Roland metió el dedo en una jarra con agua, se arrodilló y dibujó un círculo en el suelo de piedra, dejando un pequeño hueco en él.
– Ésta es vuestra aldea -dijo-. Los muros se construyeron para rechazar un ataque desde el exterior. -Dibujó flechas que señalaban al exterior del círculo-. Pero ¿y sí dejarais que el enemigo entrase y después cerraseis las puertas? -Roland cerró el círculo y, esta vez, dibujó flechas señalando hacia dentro-. Así los muros se convertirían en una trampa.

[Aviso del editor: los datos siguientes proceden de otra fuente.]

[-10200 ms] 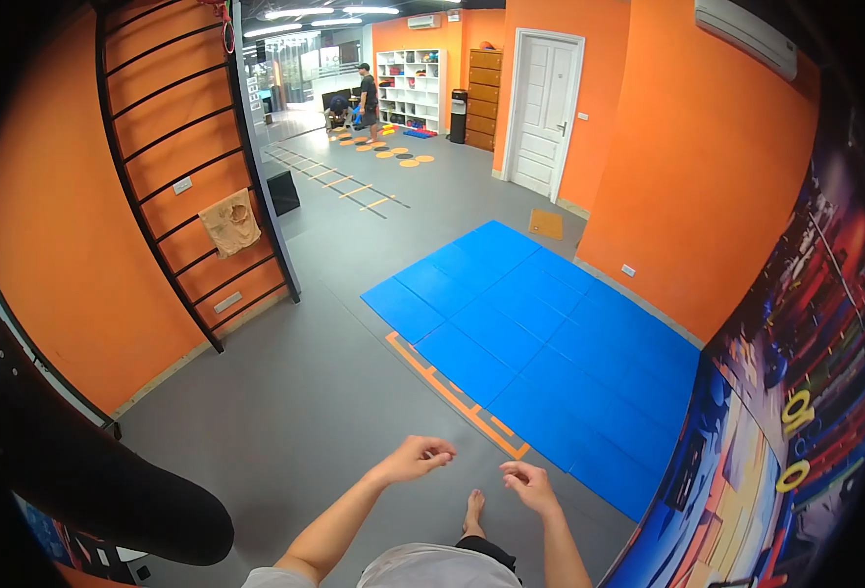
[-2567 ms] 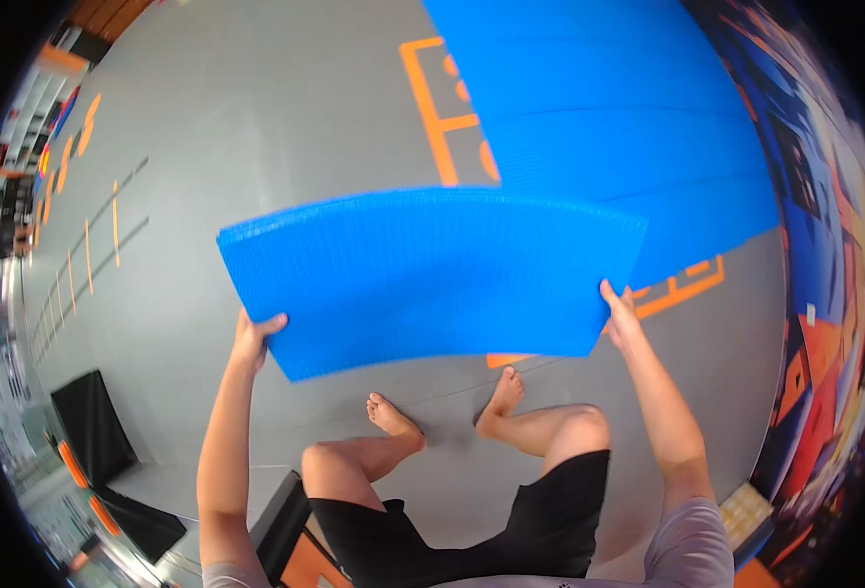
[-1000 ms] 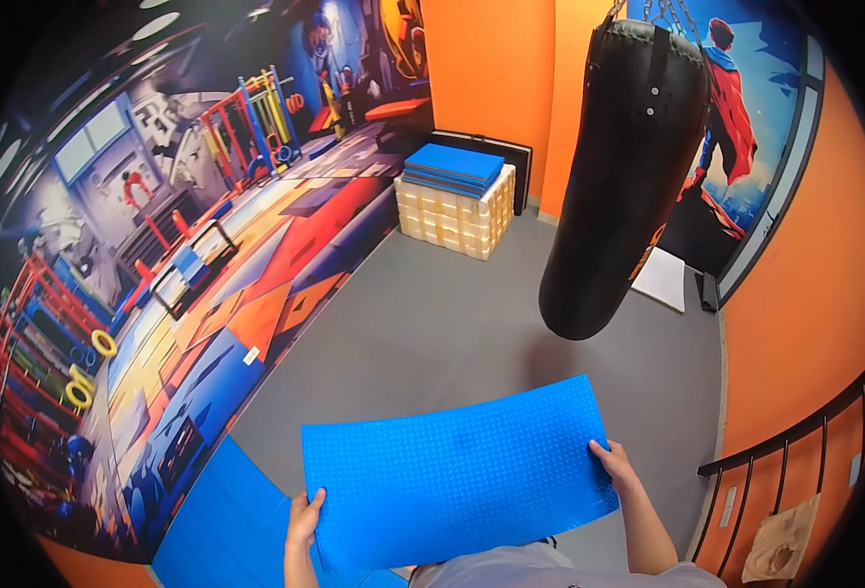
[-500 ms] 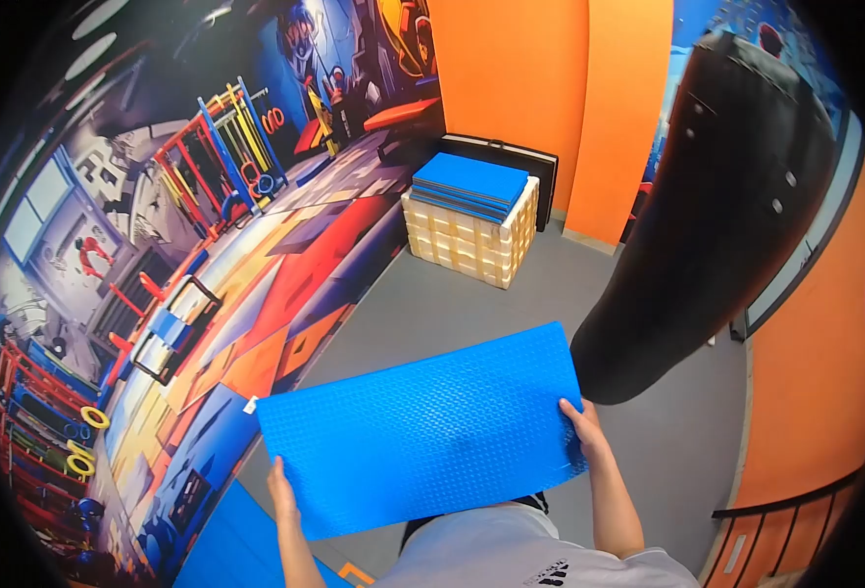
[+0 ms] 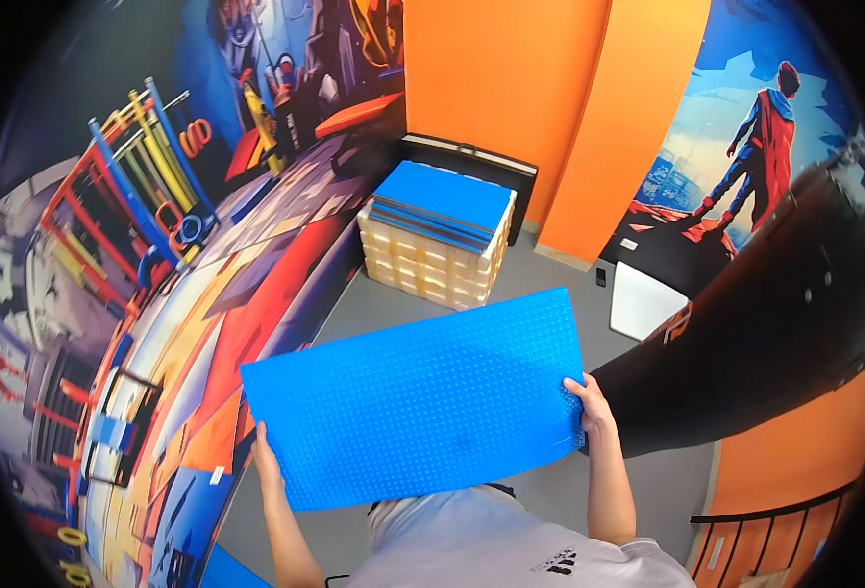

Fletcher contempló el dibujo, que ya empezaba a secarse sobre la piedra hasta desaparecer.
– ¿Y qué hacemos cuando esté dentro? -preguntó.
– Prendéis fuego a la aldea y a todo lo que quede en su interior -respondió el soldado-. Quemáis viva a la Bestia.
Aquella noche, mientras Roland y David dormían, se levantó una gran ventisca, y la aldea y todo lo que la rodeaba quedó cubierta por un manto de nieve. La nieve siguió cayendo durante todo el día, y lo hizo con tanta intensidad que resultaba imposible ver a más de cuatro pasos de distancia. Roland decidió que tendrían que quedarse en la aldea hasta que mejorase el tiempo, pero ni David ni él tenían más comida, y los aldeanos no tenían suficiente ni para sus familias, así que Roland solicitó reunirse con los ancianos y pasó un tiempo con ellos en la iglesia, porque allí se reunían los aldeanos para hablar sobre los asuntos de gran importancia. Les ofreció ayuda para matar a la Bestia a cambio de cobijo para David y él. El niño estaba sentado en los bancos de atrás mientras Roland les explicaba su plan, y los argumentos en favor y en contra se repitieron hasta la saciedad. Algunos aldeanos no estaban dispuestos a entregar sus casas a las llamas, y David no podía culparlos. Querían esperar, por si los muros y las defensas los salvaban cuando Llegase la Bestia.
– ¿Y si no es así? -preguntó Roland-. ¿Entonces qué? Para cuando os deis cuenta de que no funcionan, será demasiado tarde para sobrevivir.
Al final se sugirió una solución de compromiso. Cuando el tiempo mejorase, las mujeres, los niños y los ancianos abandonarían la aldea, y se refugiarían en las cuevas de las colinas cercanas. Se llevarían con ellos todo lo de valor, incluso los muebles, dejando tan sólo las estructuras de las casas. Guardarían barriles llenos de brea y aceite en las granjas cercanas al centro del pueblo. Si la Bestia atacaba, los defensores intentarían rechazarla o matarla al otro lado de los muros. Si la criatura entraba, se retirarían y la atraerían hacia el centro. Encenderían las mechas, y la Bestia quedaría atrapada y moriría, pero sólo como último recurso. Los aldeanos votaron y decidieron que aquél era el mejor plan.
Roland salió de la iglesia hecho una furia, y David tuvo que correr para alcanzarlo.
– ¿Por qué estás tan enfadado? -le preguntó David-. Han aceptado casi todo tu plan.
– Casi todo no es suficiente. Ni siquiera sabemos a qué nos enfrentamos. Lo que sí sabemos es que unos soldados entrenados, armados con acero templado, no lograron matar a esa cosa. ¿Qué esperanza tienen los granjeros? Si me hubiesen escuchado, puede que hubieran derrotado a la Bestia sin apenas derramamiento de sangre. Ahora perderán inútilmente, sólo por salvar palos y paja, por salvar unas casuchas que podrían reconstruir en semanas.